Synopses & Reviews
His freshman year of college, Alex Lemon was supposed to be the star catcher on the Macalester College baseball team. He was the boy getting every girl, the hard-partying kid everyone called Happy. In the spring of 1997, he had his first stroke. For two years Lemon coped with his deteriorating health by sinking deeper into alcohol and drug abuse. His charming and carefree exterior masked his self-destructive and sometimes cruel behavior as he endured two more brain bleeds and a crippling depression. After undergoing brain surgery, he is nursed back to health by his free-spirited artist mother, who once again teaches him to stand on his own.
Alive with unexpected humor and sensuality, Happy is a hypnotic self-portrait of a young man confronting the wreckage of his own body; it is also the deeply moving story of a mother’s redemptive and healing powers. Alex Lemon’s Technicolor sentences pop and sing as he writes about survival—of the body and of the human spirit.

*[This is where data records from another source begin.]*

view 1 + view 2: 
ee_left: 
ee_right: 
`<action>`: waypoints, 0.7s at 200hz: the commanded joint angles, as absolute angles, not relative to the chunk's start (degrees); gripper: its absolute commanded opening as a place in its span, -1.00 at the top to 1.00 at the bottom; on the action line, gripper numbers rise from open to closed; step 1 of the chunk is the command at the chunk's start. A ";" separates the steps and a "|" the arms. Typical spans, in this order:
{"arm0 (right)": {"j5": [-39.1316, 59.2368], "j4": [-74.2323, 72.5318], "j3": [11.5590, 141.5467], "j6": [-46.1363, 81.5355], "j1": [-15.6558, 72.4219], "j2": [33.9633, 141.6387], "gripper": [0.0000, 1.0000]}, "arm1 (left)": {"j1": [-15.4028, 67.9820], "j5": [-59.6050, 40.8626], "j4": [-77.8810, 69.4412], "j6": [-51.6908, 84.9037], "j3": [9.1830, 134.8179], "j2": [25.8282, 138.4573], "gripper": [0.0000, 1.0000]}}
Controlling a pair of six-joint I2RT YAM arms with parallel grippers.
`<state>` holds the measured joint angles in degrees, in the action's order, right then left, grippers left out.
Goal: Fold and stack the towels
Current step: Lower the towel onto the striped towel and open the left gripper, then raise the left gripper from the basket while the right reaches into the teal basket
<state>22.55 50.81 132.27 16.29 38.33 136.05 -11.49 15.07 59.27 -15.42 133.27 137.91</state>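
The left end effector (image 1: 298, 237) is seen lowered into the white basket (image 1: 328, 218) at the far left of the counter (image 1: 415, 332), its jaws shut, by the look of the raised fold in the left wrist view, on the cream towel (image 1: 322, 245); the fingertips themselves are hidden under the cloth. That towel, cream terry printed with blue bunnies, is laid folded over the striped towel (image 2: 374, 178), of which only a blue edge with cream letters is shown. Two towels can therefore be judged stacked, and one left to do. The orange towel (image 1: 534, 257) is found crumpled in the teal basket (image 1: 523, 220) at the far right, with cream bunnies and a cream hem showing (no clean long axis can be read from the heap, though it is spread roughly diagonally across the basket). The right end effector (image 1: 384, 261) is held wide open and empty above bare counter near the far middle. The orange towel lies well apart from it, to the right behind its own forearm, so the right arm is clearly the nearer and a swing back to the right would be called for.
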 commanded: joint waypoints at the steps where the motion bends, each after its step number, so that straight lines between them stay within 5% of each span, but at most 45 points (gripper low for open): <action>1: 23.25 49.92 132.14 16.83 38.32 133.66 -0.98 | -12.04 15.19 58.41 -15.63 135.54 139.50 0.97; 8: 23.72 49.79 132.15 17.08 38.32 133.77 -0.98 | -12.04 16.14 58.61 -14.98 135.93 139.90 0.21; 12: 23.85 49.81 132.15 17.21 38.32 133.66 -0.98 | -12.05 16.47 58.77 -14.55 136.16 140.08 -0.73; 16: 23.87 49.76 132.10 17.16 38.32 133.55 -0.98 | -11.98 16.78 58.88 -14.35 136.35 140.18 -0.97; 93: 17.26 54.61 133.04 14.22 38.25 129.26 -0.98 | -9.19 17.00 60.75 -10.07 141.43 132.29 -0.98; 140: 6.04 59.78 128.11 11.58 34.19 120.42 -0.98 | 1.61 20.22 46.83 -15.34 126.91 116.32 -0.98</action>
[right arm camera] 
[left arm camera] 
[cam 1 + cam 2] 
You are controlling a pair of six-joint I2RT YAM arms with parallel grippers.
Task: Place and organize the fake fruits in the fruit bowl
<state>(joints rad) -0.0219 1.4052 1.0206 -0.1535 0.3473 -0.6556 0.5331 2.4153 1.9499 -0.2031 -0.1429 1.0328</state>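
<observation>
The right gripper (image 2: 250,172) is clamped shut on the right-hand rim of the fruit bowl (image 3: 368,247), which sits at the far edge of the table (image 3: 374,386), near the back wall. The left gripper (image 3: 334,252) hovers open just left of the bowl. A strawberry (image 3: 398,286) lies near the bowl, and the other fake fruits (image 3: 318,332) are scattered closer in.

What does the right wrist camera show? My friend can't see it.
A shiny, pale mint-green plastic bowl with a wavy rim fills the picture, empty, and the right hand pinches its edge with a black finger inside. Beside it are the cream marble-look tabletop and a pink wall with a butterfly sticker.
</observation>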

A poet's electrifying memoir about his struggles with his past, his addictions, and the wreckage of his body after his first stroke at the age of 19.
About the Author
Alex Lemon was born in Iowa, and lives in Ft. Worth, Texas. He is the author of two collections of poetry, Mosquito (Tin House Books) and Hallelujah Blackout (Milkweed Editions), and is the recipient of a fellowship from the National Endowment for the Arts.